What is required: Below are some records. Pull every line that contains the word "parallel".

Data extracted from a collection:
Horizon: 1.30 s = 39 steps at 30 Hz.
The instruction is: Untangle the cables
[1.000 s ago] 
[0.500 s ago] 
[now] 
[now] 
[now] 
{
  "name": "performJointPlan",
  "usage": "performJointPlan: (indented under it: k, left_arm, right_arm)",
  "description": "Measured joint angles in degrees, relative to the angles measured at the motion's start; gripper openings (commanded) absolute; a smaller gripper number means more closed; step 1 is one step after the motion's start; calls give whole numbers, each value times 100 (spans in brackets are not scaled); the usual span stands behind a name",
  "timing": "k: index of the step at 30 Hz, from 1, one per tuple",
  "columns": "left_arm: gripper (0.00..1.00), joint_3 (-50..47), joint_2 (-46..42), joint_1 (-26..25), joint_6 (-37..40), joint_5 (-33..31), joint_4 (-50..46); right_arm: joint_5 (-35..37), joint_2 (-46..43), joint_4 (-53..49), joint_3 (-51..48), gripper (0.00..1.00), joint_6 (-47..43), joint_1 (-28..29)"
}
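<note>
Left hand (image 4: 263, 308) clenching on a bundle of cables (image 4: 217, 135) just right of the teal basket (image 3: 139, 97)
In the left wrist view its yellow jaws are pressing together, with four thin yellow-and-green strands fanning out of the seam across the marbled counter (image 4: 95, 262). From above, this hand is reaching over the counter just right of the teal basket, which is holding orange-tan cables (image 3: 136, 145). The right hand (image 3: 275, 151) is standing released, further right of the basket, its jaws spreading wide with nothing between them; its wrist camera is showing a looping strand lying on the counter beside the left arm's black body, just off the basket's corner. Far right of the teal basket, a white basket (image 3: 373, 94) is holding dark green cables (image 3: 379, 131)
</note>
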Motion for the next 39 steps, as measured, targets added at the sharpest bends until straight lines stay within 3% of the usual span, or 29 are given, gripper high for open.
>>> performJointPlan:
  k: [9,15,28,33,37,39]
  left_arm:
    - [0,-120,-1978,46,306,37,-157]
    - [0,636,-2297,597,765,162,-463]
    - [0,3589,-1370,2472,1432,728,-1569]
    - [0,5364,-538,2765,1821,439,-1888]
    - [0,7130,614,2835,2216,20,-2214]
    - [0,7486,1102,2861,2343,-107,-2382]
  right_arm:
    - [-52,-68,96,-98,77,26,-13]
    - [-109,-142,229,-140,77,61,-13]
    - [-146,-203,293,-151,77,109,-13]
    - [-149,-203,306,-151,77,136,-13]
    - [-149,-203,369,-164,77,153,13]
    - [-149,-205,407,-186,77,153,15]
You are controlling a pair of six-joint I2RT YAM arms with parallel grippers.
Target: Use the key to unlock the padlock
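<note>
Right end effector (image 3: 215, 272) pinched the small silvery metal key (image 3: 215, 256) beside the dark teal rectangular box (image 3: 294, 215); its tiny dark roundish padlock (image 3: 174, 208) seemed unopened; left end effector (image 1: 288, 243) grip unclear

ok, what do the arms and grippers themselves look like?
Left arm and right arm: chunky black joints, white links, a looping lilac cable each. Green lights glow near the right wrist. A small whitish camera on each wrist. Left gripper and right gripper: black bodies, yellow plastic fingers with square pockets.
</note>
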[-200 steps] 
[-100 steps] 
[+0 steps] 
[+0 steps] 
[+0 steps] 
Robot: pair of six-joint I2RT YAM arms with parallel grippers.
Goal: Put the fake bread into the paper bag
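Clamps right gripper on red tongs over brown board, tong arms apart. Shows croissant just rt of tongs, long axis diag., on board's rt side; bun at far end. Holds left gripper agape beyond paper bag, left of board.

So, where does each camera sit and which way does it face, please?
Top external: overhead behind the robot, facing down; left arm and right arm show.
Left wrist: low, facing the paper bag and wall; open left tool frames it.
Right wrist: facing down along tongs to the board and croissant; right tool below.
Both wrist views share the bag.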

Result of this task:
You are controlling a pair of six-joint I2RT YAM arms with parallel grippers.
Robot: pair of six-joint I2RT YAM arms with parallel grippers.

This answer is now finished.